Nowadays young people think less about an elder generation, especially about their difficult periods in life, when they were not so far from death… I have heard and read a lot of stories about different types of difficulties from my relatives and from magazines. Also, there are movies about people’s lives at diverse situations. Many people even do not know about hard times, which are connected with The Great Patriotic War. Kazakhstan’s famine after and during WWII was a great problem for many people but my grandparents found a solution by getting products from their own garden and own cattle.
II. Kazakhstan before World War II.
Before the Second World War in Kazakhstan, as a part of USSR, a situation was not still and stable. Because after establishing Bolshevism, there appeared waves of repressions. From setting up the Soviet government, concentration camps were being created, where ideological enemies of Bolshevism were sent. The main place was The GULAG, where a lot of innocent people died. “A huge number of investigators were employed to provide the “evidence” to cast victims into the GULAG”, Davies (2004). Most of them were people from the intelligence class. All, according to Tolts (2006), about 110 thousands of people were sent to these camps.

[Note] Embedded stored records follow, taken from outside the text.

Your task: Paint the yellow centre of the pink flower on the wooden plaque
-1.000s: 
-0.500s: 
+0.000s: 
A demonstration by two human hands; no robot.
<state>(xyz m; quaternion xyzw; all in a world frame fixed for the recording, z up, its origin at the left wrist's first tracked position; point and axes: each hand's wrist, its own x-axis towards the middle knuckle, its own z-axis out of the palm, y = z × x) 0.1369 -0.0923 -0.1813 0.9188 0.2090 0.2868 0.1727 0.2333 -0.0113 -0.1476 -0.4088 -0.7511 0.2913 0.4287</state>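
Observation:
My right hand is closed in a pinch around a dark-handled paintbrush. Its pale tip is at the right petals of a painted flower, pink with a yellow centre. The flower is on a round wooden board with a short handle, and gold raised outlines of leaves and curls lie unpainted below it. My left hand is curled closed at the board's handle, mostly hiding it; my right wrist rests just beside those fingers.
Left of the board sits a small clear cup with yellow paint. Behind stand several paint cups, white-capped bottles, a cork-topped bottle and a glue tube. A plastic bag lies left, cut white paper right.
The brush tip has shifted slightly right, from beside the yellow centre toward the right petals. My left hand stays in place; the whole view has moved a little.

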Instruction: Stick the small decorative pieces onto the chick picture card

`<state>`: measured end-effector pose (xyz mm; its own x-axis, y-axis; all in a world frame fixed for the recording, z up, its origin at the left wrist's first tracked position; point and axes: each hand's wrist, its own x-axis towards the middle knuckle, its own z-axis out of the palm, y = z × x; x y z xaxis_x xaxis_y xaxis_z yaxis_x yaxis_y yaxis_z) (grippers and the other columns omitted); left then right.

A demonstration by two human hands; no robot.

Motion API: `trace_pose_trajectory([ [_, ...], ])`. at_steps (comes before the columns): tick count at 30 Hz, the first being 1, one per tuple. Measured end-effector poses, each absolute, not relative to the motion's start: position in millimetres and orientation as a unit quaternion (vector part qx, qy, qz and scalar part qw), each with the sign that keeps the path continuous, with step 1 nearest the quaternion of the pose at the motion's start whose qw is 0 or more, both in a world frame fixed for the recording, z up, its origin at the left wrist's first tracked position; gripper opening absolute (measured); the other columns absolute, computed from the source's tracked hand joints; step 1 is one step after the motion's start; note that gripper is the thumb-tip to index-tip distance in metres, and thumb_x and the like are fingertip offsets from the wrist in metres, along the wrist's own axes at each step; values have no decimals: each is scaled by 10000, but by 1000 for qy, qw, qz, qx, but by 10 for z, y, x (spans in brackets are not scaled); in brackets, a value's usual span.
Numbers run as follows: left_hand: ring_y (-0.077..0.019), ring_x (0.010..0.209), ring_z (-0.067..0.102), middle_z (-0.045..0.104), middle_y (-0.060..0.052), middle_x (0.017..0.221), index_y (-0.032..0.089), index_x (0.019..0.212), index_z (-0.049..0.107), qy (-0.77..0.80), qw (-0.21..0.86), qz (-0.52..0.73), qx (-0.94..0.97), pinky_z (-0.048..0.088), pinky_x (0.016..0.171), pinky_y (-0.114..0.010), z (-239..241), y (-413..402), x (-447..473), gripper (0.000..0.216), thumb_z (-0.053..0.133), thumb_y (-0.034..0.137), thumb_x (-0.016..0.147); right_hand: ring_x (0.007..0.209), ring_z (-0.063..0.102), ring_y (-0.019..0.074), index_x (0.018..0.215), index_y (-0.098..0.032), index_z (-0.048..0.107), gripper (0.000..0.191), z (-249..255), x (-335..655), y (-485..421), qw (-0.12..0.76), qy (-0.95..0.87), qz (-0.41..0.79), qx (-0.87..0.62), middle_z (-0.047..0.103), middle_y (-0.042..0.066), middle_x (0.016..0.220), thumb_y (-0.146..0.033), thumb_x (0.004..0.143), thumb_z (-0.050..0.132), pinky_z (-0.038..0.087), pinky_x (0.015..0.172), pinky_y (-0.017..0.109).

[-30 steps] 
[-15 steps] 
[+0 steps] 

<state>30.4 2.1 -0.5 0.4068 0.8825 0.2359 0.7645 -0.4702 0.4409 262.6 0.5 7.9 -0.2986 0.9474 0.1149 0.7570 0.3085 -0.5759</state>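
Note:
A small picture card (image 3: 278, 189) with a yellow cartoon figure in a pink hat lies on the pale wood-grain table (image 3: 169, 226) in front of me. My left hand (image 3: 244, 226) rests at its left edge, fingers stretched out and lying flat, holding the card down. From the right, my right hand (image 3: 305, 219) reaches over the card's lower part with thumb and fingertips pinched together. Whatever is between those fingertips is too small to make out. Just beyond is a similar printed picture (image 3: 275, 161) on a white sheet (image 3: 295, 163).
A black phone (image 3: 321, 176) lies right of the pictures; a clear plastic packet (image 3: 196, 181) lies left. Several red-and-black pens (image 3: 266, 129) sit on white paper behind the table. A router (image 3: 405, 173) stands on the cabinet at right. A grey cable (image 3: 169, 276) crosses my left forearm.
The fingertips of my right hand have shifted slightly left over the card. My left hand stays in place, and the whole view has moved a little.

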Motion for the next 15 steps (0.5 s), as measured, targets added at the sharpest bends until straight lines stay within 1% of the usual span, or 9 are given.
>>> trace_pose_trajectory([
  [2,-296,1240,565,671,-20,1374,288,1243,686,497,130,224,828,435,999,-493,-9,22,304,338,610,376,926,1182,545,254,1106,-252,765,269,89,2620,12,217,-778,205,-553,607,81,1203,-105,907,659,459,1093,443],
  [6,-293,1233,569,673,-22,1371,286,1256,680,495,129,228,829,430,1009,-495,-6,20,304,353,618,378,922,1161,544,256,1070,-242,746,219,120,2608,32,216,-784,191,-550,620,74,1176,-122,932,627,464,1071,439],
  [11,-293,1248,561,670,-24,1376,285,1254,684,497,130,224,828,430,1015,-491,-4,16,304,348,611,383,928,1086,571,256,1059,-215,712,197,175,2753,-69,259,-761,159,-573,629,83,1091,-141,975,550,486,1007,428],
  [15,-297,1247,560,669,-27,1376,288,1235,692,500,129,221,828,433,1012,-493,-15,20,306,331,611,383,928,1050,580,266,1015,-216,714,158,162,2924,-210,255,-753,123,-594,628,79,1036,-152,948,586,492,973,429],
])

Many Kazakh people in auls did not even know about the situation in the whole country of USSR. They were living in their houses, as they had lived before. Inhabitants of auls could not communicate with cities and towns; it took a lot of time. From different sources they rarely got news from even the nearest towns. Maybe in other data it was not so bad position, but everything was told to me by my grandmother’s sister. Her name is Sara, she was born in 1937, but as she heard from her parents it was not hard to live before World War II. In that time they had enough food to live well. They had a lot of lambs, about five cows, several horses. Also, in their place was where they could grow their own vegetables. My Great grandfather took care of everything about that.
III. Kazakhstan during World War II.
22nd of June 1941 Fascist Germany invaded into USSR’s territory. In that seriously hard time, Kazakhstan became an industrial center of Front. Every fifth man was sent to the Front, to fight. It was a debt before each country, to protect it from different enemies. Two young ladies wanted to fight for their country instead of a brother or father, because one of them had no male person in her family. This girl was Hero of USSR, Manshuk Mametova. There were a lot of excellent persons, from Kazakhstan, who could become a Hero! To fight, people needed food, to get more power everyone understood current situation and tried to help as they could… There was organization “everything for the Front”. They collected everything that people owned. My great grandfather was called to fight in 1942…from this time my grandfather thought about his children and said goodbye.
IV. Effects of World War II.
Few people know that “cost of the 1941–45 war to the Soviet Union was a population loss of 26–27 million people” Hayanes (2003). Economy of the Country decreased, but it was tried to be recovered, “Two other factors in the Soviet economic recovery were also partly a result of her role in the Second World War”, Pethybridge (1983). Starvation became another problem, which had been caused by war, even though this problem was not spread out all over the World. Because of famine, citizens became sick; shortage of vitamins, different illnesses started to spread out. It was not a great famine as was in 1932-1933, when millions of people died, “the number of famine deaths in Ukraine was 3.2 million”, Ellman (2007).
People in auls (villages) lost their cattle, they did not eat well. More often they were eating different porridges. As my grandparent aunt said, she with her little sister (my grandmother) with their mother were left alone. They were needed in men’s help, but there was not anyone who could. And because of that many women started to do men’s job. They had just one cow, which was the breadwinner for them, but one day this cow died, fell into well. After that, they approximately did not eat good, useful meal.
To feed a young generation, women grew different types of vegetables, who had meat; they tried to share with it.
In conclusion, even in such hard times, when everything was done for country, when people were sharing with their last things for the Front, people did not die from famine because they had an enormous desire to live and find any ways to feed children. They believed that each citizen of USSR must help to save their Homeland. Who could not do such things, they simply died.
Davies, R. W. (2004). Book review. (Paul R. Gregory and Valery Lazarev, (2004). The economics of Forced Labor: The Soviet Gulag.Stanford, CA: Hoover Institution Press, xviii _ 212 pp.)
Ellman, M. (2007).Stalin and the Soviet famine of 1932 – 33 revisited. Europe – Asia Studies, 59(4), 663 – 693.
Hamzina, S. (2008). Personal interview.
Hayanes, M. (2003). Counting Soviet deaths in the great Patriotic War: a note. Europe – Asia Studies, 55(2), 303-309.
Pethybridge, R. (1983). Post – War reconstruction. Soviet Union. History Today, 29-32.
Tolts, M. (2006), Ethnic composition of Kazakhstan on the eve of the Second World War: Re-evaluation of the 1939 Soviet census results. Central – Asian Survey 25(1-2), 143-14.